I suppose it would be the distribution of residuals. The document also mentioned Error=keyword.
10-15-2014 02:30 PM
I would use the code that you have and not specify a distribution. Use of the link= option is equivalent to pre-transforming the data using the function specified in the link in order to normalize the residuals. (I assume that your Box-Cox derived link was determined from the residuals).
10-15-2014 06:13 PM
Thanks, Steve. I was also wondering in fit statistics of glimmix model if the ratio of general chi-sqaure and degree of freedom (Gener. Chi-square/DF) has to be close to one?
10-16-2014 01:12 PM
I have several variables; some are close to 1 and some are not (such as 50). What could be the reason for gettting such high values even after transforming to induce normality in residuals?
10-17-2014 12:51 PM
Probably an unaccounted for source of variability--any possibility of cage-level or room-level effects? Systematic unidirectional "outliers" can also have this effect.
And then, it may be that even after fitting Box-Cox to the residuals, the basic model is missing something that I am not seeing right away.
10-17-2014 02:54 PM
For normal data (or any distribution with a free scale parameter), Gen. chi-squared/df does not need to be 1. It can be any value. For simple situations (variance component models), this statistic is the same as the residual variance.
10-17-2014 02:57 PM
I am going to stand over in the corner for a while longer, and do some studying.
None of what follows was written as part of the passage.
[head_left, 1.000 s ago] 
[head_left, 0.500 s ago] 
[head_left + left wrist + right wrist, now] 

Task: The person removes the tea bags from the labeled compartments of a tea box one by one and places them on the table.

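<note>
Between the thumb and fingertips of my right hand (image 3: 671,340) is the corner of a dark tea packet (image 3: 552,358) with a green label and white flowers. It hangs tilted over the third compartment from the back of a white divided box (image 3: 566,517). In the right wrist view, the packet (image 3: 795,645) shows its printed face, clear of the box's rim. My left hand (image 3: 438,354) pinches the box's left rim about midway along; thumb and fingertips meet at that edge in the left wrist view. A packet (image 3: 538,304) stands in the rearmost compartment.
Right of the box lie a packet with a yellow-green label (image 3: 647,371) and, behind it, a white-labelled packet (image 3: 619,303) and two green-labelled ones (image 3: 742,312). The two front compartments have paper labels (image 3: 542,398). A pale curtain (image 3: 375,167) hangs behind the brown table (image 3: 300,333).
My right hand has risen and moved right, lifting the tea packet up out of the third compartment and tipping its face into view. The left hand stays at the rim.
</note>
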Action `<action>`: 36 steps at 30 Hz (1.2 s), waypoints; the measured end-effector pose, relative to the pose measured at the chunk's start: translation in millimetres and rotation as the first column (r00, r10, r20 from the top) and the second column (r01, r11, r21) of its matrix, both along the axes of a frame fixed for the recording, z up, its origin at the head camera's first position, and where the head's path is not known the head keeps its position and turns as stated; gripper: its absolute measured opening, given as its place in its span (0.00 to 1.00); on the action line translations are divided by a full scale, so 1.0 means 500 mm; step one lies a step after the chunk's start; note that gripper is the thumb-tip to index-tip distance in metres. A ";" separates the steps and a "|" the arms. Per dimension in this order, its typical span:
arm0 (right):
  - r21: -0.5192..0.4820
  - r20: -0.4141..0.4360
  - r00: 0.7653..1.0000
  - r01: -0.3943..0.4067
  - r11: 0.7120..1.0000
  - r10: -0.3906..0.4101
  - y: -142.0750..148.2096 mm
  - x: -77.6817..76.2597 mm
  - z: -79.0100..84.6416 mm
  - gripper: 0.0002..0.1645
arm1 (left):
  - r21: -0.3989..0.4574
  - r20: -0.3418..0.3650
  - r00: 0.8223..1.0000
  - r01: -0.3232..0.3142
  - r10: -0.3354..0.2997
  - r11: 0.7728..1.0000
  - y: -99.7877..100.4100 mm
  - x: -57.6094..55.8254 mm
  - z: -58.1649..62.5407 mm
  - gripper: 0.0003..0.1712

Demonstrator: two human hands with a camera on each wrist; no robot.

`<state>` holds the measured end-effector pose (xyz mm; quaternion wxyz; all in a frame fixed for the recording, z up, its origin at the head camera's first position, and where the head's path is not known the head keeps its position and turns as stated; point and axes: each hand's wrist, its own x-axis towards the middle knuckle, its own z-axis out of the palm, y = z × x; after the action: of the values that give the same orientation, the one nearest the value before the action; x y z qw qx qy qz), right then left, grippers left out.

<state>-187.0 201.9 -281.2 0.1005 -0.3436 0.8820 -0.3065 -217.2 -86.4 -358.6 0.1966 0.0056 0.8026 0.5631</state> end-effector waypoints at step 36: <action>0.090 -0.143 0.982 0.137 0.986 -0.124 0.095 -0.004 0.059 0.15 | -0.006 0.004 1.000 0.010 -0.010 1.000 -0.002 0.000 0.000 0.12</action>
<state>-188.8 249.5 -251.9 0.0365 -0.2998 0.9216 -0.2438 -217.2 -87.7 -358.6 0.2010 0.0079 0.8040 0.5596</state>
I should have known this, and I didn't. Thanks, Larry.
10-17-2014 04:24 PM
This paper mentions Gen. chi-squared/df greater than 1 means overdispersion for binomial distribution.
Does greater than 1 means overdispersion in this case or something else?
10-17-2014 04:33 PM
Your distribution is normal, which is in the exponential family. But the binomial and Poisson do not have a free scale (variance) parameter. The normal, gamma, beta, and others do have a scale parameter. This is a HUGE difference, for many reasons. Find the several articles/books by Walter Stroup. Overdispersion is a concept only for distributions without a free scale parameter. My earlier response is correct.